Bug 124037 - os.access erroneously reports writable file not writable in setuid environment
Summary: os.access erroneously reports writable file not writable in setuid environment
Keywords:
Status: CLOSED WONTFIX
Alias: None
Product: Fedora
Classification: Fedora
Component: python
Version: 2
Hardware: i386
OS: Linux
medium
medium
Target Milestone: ---
Assignee: Mihai Ibanescu
QA Contact: Brock Organ
URL:
Whiteboard:
Depends On:
Blocks:
TreeView+ depends on / blocked
 
Reported: 2004-05-23 03:19 UTC by Myk Melez
Modified: 2007-11-30 22:10 UTC (History)
2 users (show)

Fixed In Version:
Clone Of:
Environment:
Last Closed: 2005-09-30 16:04:21 UTC
Type: ---
Embargoed:


Attachments (Terms of Use)

Description Myk Melez 2004-05-23 03:19:55 UTC
Description of problem:

I wrap a Python CGI with a setuid wrapper written in C.  When
executing this program on my Fedora Core 2 workstation,
os.access(<filename>, os.W_OK) returns 0 (i.e. "not accessible") for a
file that *is* writable by the owner of the CGI, i.e. the user to
which the effective UID has been set.  os.geteuid correctly returns
the effective UID of the CGI owner, but os.access apparently looks
elsewhere for that value, although its documentation claims:

access(  	path, mode)
    Use the real uid/gid to test for access to path. Note that most
operations will use the effective uid/gid, therefore this routine can
be used in a suid/sgid environment to test if the invoking user has
the specified access to path.

(http://docs.python.org/lib/os-file-dir.html)

Note that "man 2 access," which documents the system call os.access
uses, also claims to be using the real uid/gid, but it never claims to
use the effective uid/gid or be usable in a setuid environment (except
for determining whether the invoking user would have access to a file
that the effective user has access to).

This may not be a bug, since os.access only claims to use the
effective UID most of the time, but if not it's at least worthy of
documentation in release notes.  Note that the script I'm writing on
my Fedora workstation gets published to a FreeBSD 4.8-STABLE server
also running Python 2.3.3 on which this problem does not occur.

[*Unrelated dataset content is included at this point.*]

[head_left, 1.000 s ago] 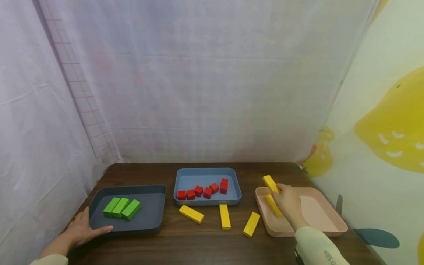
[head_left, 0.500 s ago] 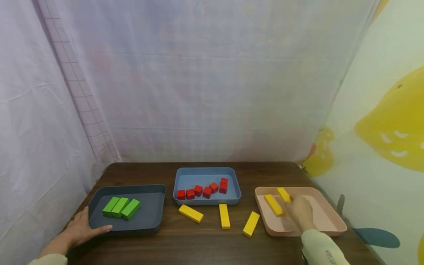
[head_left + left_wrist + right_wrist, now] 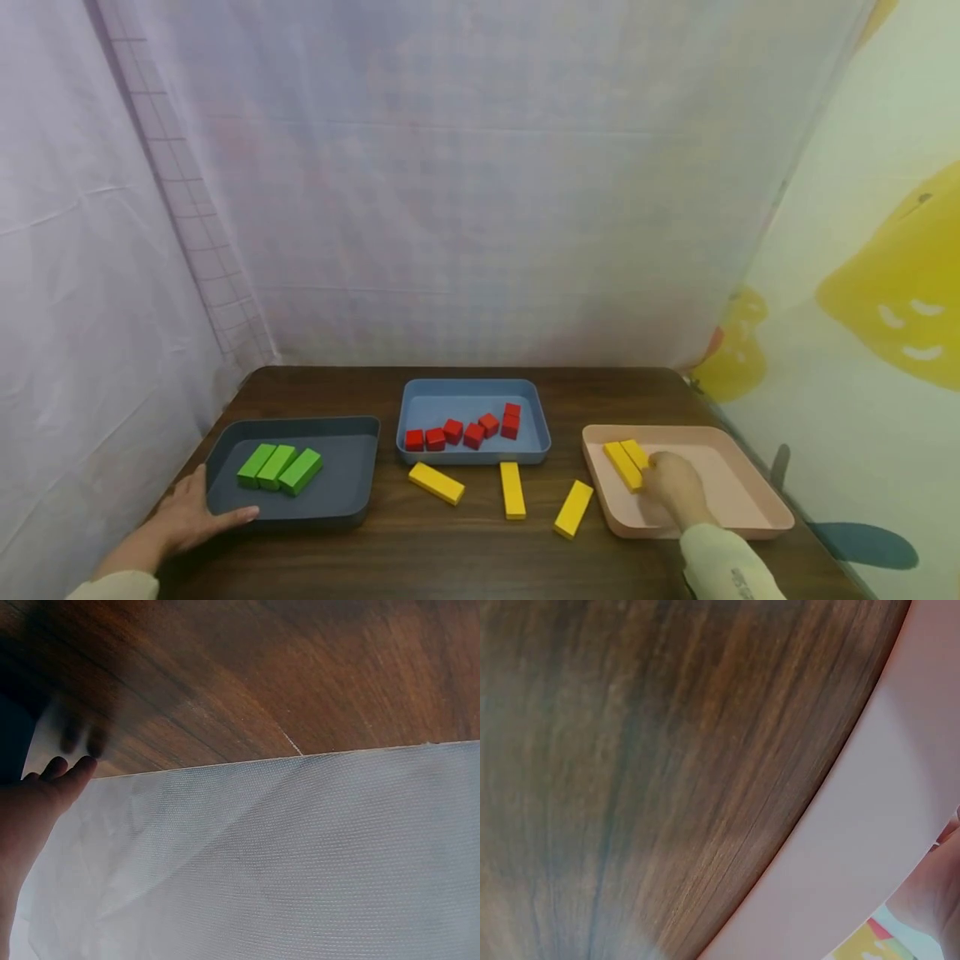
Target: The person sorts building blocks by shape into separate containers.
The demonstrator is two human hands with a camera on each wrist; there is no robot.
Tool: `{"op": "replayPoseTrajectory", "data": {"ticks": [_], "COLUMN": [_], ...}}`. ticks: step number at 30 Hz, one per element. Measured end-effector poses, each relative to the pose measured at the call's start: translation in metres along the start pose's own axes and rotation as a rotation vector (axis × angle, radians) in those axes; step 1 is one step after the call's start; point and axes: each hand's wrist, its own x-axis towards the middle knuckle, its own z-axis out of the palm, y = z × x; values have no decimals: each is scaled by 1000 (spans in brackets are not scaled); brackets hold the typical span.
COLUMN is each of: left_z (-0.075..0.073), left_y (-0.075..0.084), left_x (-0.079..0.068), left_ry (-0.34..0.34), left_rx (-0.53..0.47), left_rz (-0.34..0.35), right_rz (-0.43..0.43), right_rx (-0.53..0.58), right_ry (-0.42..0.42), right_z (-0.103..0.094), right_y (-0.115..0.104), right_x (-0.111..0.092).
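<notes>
My right hand [image 3: 675,490] is inside the pink tray [image 3: 742,487], its curled fingers at the near end of a yellow block [image 3: 636,453]. That block lies alongside another yellow block [image 3: 622,467] in the tray's left part. The right fingertips are hidden behind the hand. In the right wrist view only part of the hand [image 3: 934,892] shows, beyond the tray's pink wall [image 3: 840,825]. My left hand [image 3: 187,512] lies at the near left corner of the dark grey tray [image 3: 341,492], fingers spread along its rim. Three green blocks [image 3: 277,467] sit in that tray.
A blue tray [image 3: 427,404] at the back centre holds several red cubes [image 3: 474,435]. On the wooden table [image 3: 420,558] lie three loose yellow blocks: one left [image 3: 437,483], one central [image 3: 512,490] and one right [image 3: 573,508]. White cloth [image 3: 480,208] hangs behind the table.
My right hand has lowered the yellow block from above the pink tray's left rim into it, then brought it left against the other yellow block. The left hand stays put.
</notes>
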Motion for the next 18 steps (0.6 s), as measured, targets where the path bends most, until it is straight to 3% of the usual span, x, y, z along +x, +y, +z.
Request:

Version-Release number of selected component (if applicable): Fedora
Core 2, Python 2.3.3

How reproducible: Happens every time.

Comment 1 Mihai Ibanescu 2004-07-29 22:55:18 UTC
will have a look.

Comment 2 Matthew Miller 2005-04-26 15:29:46 UTC
Fedora Core 2 is now maintained by the Fedora Legacy project for
security updates only. If this problem is a security issue, please
reopen and reassign to the Fedora Legacy product. If it is not a
security issue and hasn't been resolved in the current FC3 updates or
in the FC4 test release, reopen and change the version to match.